[YOUR ASSIGNMENT] Give back, exactly as written, the lines of the listing from the top through the line holding "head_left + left", and nothing more. Exclude pictures.

+++

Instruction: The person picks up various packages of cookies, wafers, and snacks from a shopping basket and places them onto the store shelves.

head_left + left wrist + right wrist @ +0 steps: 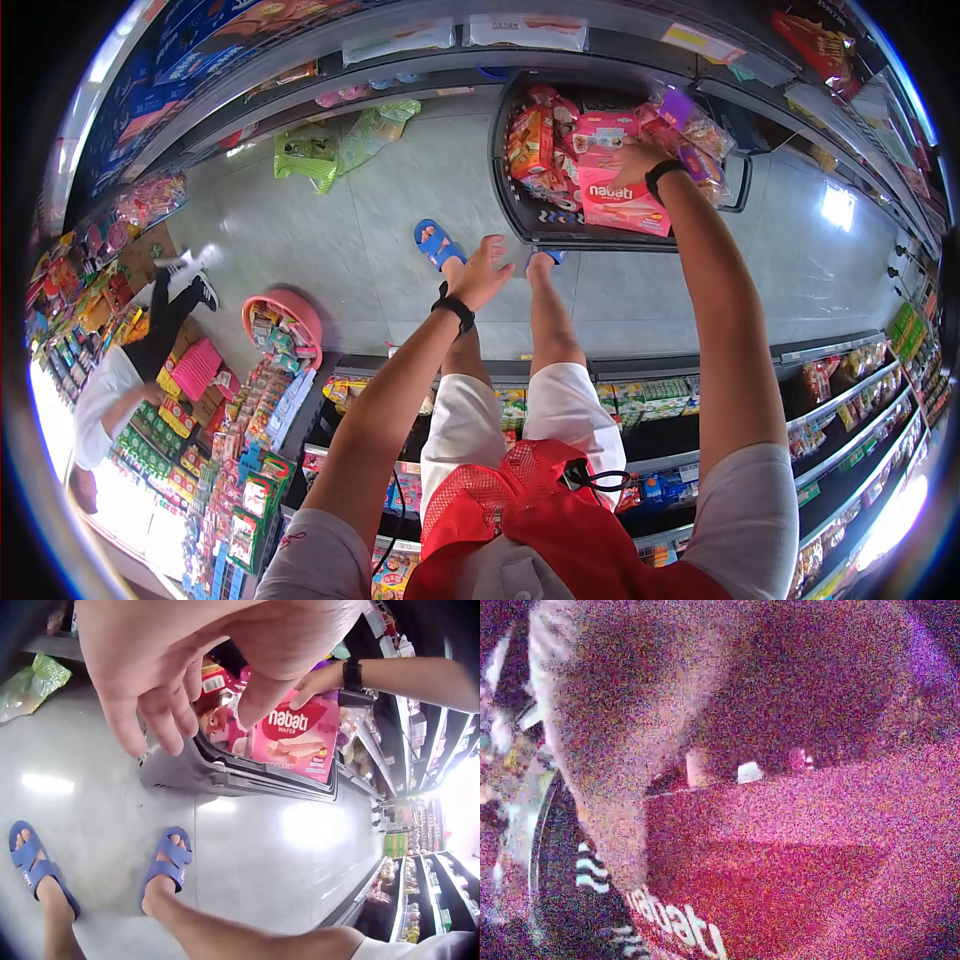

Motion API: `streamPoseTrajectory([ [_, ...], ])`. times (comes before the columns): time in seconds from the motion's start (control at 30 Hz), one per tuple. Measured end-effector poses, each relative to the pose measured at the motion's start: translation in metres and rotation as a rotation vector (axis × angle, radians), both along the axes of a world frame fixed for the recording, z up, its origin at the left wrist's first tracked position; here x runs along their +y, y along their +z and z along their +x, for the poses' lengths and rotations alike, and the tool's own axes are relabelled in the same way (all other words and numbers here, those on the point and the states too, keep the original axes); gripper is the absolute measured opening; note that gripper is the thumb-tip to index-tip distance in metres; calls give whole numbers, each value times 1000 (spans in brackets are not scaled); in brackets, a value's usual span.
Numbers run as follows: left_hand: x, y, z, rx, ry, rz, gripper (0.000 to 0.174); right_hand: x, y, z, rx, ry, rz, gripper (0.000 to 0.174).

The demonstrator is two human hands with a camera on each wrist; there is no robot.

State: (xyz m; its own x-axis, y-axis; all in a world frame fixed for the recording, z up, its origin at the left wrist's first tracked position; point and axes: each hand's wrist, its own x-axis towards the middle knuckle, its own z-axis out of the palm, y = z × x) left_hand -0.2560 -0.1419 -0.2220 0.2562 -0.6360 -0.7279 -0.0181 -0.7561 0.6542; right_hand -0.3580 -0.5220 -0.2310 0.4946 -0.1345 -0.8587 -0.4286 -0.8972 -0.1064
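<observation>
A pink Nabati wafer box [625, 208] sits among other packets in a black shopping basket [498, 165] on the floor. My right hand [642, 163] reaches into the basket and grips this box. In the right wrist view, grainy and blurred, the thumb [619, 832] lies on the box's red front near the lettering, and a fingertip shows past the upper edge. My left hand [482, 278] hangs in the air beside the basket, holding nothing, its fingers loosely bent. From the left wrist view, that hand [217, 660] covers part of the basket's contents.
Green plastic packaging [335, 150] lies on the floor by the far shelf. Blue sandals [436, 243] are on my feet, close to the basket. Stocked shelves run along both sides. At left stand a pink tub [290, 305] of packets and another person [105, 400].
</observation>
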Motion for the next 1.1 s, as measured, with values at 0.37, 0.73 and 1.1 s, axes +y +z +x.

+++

[REPLY TO THE EXERCISE]
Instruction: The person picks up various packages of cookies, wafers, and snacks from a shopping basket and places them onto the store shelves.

head_left + left wrist + right wrist @ +0 steps: 

With this, the exercise has been completed.